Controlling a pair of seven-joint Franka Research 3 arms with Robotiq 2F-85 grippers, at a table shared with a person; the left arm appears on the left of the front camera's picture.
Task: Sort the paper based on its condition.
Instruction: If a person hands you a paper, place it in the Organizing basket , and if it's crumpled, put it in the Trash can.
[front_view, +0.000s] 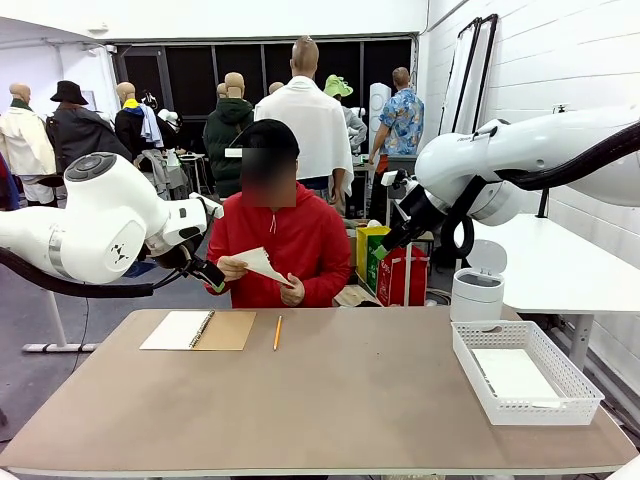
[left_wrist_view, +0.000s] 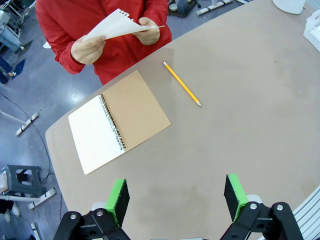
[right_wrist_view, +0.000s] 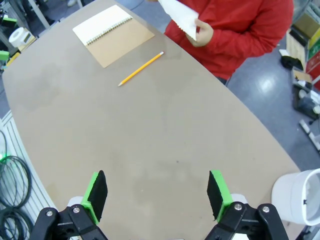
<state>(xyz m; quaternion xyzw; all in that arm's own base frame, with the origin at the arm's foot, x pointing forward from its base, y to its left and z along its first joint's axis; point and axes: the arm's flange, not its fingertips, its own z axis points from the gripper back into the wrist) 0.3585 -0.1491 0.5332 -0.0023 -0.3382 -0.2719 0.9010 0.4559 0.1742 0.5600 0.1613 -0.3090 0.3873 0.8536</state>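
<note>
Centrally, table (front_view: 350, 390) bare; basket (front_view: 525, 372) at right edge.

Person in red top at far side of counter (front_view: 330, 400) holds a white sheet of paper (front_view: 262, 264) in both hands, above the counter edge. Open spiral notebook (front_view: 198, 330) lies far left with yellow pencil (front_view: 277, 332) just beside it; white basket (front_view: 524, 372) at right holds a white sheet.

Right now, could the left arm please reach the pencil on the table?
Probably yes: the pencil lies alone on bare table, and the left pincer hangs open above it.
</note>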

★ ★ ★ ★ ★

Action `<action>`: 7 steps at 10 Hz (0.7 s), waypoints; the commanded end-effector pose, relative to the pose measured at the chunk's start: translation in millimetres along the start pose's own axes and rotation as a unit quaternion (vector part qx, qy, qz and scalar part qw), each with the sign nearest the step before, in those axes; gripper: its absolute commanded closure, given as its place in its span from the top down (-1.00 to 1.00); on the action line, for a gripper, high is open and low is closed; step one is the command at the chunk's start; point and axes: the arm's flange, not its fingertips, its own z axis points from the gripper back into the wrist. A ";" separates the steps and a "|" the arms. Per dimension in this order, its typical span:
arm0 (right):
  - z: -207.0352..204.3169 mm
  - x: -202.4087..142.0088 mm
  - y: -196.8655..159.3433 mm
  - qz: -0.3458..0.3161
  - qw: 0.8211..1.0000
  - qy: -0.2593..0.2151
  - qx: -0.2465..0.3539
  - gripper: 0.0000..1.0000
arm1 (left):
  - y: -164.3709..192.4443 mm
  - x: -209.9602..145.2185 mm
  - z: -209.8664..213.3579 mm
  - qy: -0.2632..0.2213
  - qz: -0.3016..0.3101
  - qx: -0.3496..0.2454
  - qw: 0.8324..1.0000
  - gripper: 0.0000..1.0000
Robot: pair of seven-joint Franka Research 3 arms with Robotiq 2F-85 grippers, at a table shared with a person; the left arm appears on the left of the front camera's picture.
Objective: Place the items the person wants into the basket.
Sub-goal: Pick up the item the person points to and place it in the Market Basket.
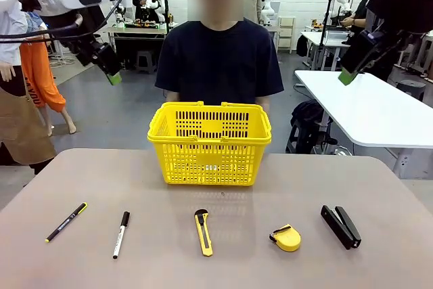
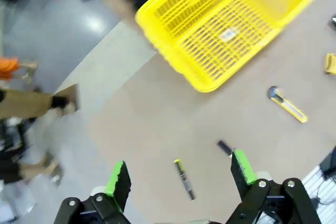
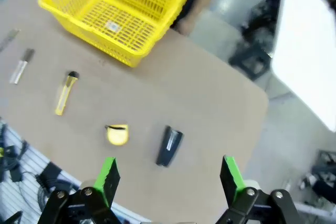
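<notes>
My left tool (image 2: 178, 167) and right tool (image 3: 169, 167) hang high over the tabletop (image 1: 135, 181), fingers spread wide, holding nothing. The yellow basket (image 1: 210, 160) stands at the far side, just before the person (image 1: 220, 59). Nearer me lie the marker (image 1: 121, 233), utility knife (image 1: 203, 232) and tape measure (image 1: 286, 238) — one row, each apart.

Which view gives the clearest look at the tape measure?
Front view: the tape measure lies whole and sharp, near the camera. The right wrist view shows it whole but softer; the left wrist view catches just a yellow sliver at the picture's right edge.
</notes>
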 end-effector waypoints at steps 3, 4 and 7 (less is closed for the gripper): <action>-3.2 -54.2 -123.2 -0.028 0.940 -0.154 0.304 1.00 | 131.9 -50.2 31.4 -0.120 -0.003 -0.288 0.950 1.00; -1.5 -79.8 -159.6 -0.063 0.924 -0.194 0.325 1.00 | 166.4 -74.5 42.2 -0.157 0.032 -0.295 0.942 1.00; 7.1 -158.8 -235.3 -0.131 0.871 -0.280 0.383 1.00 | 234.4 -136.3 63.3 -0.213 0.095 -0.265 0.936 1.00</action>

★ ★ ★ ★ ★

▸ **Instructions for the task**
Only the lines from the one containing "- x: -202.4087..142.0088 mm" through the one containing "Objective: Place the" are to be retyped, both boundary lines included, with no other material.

▸ **Your solution**
  - x: -202.4087..142.0088 mm
  - y: -196.8655..159.3433 mm
  - qz: -0.3458..0.3161
  - qw: 0.8211..1.0000
  - qy: -0.2593..0.2151
  - qx: -0.2465..0.3539
  - gripper: 0.0000..1.0000
arm1 (left):
  - y: -164.3709..192.4443 mm
  - x: -209.9602..145.2185 mm
  - z: -209.8664..213.3579 mm
  - qy: -0.2632..0.2213
  - qz: -0.3016..0.3101
  - qx: -0.3496..0.2454
  - qw: 0.8324..1.0000
  - gripper: 0.0000..1.0000
Robot: pair of seven-joint Franka Research 3 arms with Robotiq 2F-85 grippers, at a table shared with a person; the left arm appears on the left of the front camera's picture.
Objective: Place the items the person wants into the basket.

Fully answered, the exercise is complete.